Why you need to stay alert

It could be a slick phone call, official-looking letter, convincing email or authoritative text… Fraudsters try to appear as legitimate as possible, so it’s important to be vigilant and stay alert to anything suspicious. Get up to speed with the frauds and scams listed below, and you’ll be better prepared if you find yourself a target. A fraud is a transaction on your account which you didn’t authorise and didn’t make yourself. A scam is where you make – or authorise - a payment from your account to somebody or something you believe is genuine. However, you have been duped instead.

Types of frauds and scams to watch out for

These are among the most common tricks currently used by fraudsters but they constantly come up with new ways to contact you, so be vigilant

Online shopping scam

Fraudsters will advertise goods or services that don’t exist or aren’t theirs to sell – or they’ll try to mimic existing websites in order to appear genuine. Always be vigilant when you shop online.

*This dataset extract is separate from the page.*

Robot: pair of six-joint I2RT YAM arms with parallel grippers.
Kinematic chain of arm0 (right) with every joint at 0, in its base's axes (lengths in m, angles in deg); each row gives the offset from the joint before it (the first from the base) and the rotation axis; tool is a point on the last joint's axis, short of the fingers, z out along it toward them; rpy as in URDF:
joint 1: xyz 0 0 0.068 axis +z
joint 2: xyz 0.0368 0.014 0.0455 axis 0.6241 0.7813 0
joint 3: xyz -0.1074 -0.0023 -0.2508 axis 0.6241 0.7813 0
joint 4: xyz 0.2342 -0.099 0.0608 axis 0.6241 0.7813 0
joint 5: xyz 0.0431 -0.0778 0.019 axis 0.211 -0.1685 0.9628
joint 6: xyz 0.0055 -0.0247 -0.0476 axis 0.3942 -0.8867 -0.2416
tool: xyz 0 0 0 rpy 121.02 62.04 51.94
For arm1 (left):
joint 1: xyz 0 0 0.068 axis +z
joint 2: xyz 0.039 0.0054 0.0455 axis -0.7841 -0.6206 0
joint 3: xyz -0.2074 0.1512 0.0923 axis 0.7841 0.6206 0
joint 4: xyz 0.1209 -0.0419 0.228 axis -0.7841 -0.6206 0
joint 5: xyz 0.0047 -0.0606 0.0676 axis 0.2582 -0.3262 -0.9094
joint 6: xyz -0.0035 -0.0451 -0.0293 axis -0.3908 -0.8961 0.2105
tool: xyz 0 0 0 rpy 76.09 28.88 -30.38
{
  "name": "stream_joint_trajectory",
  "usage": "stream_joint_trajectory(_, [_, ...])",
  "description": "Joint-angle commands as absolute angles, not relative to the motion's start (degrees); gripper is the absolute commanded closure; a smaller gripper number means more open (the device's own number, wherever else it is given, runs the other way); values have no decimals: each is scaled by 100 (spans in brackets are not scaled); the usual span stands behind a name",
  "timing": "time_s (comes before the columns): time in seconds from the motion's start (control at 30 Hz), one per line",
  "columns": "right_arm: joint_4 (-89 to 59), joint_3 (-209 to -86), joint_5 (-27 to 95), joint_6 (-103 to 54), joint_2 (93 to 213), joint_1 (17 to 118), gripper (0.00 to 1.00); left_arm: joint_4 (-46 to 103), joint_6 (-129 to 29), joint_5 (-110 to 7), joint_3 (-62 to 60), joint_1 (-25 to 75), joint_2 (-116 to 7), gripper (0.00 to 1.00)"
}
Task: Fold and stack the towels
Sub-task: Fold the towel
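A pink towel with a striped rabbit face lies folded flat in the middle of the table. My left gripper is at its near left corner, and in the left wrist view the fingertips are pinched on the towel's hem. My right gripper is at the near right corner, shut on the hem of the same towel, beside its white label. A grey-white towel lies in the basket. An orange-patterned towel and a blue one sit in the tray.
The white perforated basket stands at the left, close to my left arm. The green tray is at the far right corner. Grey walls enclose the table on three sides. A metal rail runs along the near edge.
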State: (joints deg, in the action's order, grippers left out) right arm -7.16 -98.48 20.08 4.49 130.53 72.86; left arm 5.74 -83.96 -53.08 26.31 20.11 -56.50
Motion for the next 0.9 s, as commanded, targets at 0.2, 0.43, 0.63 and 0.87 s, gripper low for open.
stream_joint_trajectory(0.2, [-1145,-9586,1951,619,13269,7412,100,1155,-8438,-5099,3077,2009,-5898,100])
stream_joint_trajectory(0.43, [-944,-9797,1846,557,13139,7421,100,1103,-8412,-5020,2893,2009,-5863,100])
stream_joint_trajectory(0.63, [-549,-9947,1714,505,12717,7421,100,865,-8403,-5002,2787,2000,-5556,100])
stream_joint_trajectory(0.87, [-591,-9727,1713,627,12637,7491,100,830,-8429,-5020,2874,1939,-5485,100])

Taking just one precaution alone isn’t guaranteed to keep fraudsters away, so it’s best to take a broad approach and follow as many of our tips as you can.

Purchase'/auction scam

Fraudsters tempt you with ads for cheap goods – often mobile phones, designer clothes and accessories - that don’t exist or aren’t theirs to sell. They’ll often use fake photos or even display other people’s pictures as their own to try and convince you. You pay for the goods but they never arrive, and follow-up calls are never answered. Your money’s gone.

Romance scam

You join a dating website in the hope of finding a partner and meet somebody online who seems very keen on a relationship with you. However, this person starts to exploit your feelings and asks to ‘borrow’ sums of money from you that are never repaid. Months later, you realise you’ve been duped by a scammer only interested in your wallet, and nothing more.

Remote access' scam

A persuasive phone caller takes remote control of your computer after claiming they’ve spotted a problem with it. They convince you to stay on the line while they ‘try to fix the situation’. Instead, they trick you into revealing financial details and steal money from you. It’s also known as a ‘computer takeover’ scam.

Email hack' scam

An email appears to arrive from a firm you’ve hired – a solicitor, conveyancer, builder or supplier, say – and tells you about a change to its own bank account details. However, the fraudster has intercepted or ‘hacked’ your email trail and created a bogus message. When you come to pay, your money goes into the fraudster’s account instead. It’s also known as an ‘invoice scam’.